To examine the accuracy of the WP in detecting sleep apnea in patients with AF.

Patients and Methods

Patients with AF underwent simultaneous WP and PSG studies in 11 sleep centers. PSG scoring was blinded to the automatically analyzed WP data.

Results

A total of 101 patients with AF (70 males) were recruited. Forty-six had AF episodes during the overnight sleep study. A significant correlation was found between the PSG-derived AHI and the WP- derived AHI (r=0.80, p<0.0001). There was a good agreement between PSG-derived AHI and WP-derived AHI (mean difference of AHI: -0.02±13.2).
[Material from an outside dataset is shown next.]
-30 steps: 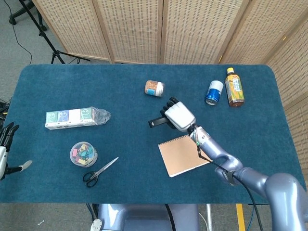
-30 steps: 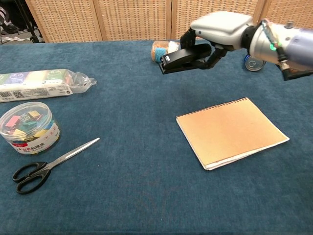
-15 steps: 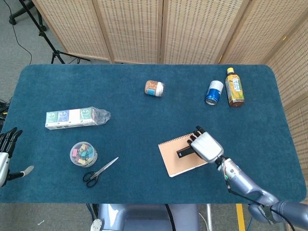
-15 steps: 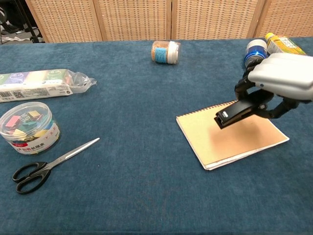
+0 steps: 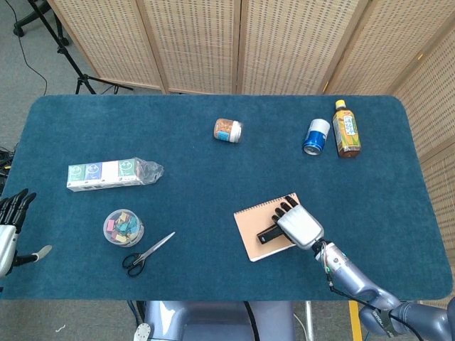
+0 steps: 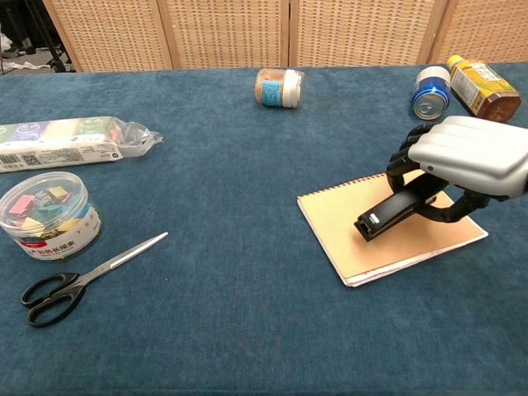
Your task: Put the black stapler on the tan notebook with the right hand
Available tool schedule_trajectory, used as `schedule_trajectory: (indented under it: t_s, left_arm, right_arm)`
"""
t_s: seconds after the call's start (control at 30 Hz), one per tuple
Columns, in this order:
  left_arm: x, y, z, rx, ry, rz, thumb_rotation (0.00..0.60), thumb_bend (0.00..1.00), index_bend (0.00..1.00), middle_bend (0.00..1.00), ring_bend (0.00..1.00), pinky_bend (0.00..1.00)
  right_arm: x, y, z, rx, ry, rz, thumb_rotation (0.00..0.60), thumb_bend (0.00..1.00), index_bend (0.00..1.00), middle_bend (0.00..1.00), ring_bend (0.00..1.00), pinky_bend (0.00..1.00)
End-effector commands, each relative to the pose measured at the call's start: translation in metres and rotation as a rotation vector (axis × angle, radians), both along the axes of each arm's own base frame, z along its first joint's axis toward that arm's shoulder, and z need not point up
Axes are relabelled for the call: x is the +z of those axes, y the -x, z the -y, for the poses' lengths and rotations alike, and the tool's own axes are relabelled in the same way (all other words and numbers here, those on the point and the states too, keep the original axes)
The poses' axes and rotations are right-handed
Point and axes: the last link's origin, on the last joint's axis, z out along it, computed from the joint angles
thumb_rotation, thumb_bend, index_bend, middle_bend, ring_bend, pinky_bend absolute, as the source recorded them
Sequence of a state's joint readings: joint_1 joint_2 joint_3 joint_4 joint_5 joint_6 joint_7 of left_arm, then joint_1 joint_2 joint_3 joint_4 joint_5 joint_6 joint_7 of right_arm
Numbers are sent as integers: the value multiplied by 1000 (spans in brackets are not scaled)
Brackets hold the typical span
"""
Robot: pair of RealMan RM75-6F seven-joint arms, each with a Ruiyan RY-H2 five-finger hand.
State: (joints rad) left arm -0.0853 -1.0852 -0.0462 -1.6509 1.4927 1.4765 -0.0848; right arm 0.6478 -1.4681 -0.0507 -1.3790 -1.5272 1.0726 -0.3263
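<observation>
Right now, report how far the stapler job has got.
Done: the stapler is over the notebook, its front end down on the cover. In hand: the right hand grips its rear end, fingers wrapped around it. Left: let go and pull the hand clear. The left hand waits open at the table edge.

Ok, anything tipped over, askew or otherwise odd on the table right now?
Three containers lie on their sides at the back: the small jar, the blue can and the tea bottle. Nothing looks spilled. The tan notebook sits skewed to the table edge. The black stapler is on it, right hand gripping it.
</observation>
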Motion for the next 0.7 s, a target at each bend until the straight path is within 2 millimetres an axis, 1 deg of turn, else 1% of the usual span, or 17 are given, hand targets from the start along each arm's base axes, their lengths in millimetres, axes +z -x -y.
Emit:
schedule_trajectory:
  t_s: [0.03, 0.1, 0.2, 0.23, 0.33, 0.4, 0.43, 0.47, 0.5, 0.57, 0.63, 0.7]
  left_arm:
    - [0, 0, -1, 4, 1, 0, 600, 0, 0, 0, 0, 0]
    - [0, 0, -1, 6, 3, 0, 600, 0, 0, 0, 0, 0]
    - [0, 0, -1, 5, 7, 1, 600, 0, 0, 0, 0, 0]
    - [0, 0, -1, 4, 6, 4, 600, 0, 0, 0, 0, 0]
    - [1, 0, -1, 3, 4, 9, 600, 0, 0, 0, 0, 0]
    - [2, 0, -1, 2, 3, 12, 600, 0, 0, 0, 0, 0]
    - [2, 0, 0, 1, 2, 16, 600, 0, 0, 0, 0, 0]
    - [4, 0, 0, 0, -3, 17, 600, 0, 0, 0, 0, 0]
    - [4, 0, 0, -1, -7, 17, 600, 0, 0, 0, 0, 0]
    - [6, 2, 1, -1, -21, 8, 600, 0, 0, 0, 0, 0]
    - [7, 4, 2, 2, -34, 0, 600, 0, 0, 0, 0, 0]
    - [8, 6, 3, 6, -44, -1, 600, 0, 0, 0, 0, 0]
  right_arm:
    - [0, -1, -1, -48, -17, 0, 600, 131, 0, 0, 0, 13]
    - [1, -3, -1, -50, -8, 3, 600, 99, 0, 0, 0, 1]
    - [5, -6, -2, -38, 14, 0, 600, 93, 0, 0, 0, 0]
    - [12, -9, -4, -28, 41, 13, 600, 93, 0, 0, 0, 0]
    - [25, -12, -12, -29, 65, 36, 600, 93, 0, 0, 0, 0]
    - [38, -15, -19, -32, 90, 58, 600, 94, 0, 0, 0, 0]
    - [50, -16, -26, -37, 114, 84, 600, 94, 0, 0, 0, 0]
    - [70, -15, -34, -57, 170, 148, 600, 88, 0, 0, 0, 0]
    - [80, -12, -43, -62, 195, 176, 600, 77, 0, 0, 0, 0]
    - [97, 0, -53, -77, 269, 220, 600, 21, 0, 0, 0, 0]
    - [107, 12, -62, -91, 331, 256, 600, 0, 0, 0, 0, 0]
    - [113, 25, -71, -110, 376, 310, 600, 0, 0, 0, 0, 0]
Using a threshold of AHI ≥15 per hour of sleep, the sensitivity and specificity of the WP were 0.88 and 0.63, respectively. The overall accuracy in sleep staging between WP and PSG was 62% with Kappa agreement of 0.42.

Conclusion

WP can detect sleep apnea events in patients with AF. AF should not be an exclusion criterion for using the device. This finding may be of even greater importance in the era of the COVID19 epidemic, when sleep labs were closed and most studies were home based.

Disclosure

Thomas Penzel reports grants from Itamar, Cidelec, and Resmed and grants and personal fees from Philips, and Löwenstein Medical, during the conduct of the study; and is a shareholder of Advanced Sleep Research, Somnico, and The Siestagroup, outside the submitted work. Giora Pillar reports grants from Itamar Medical, during the conduct of the study. The authors report no other potential conflicts of interest in this work.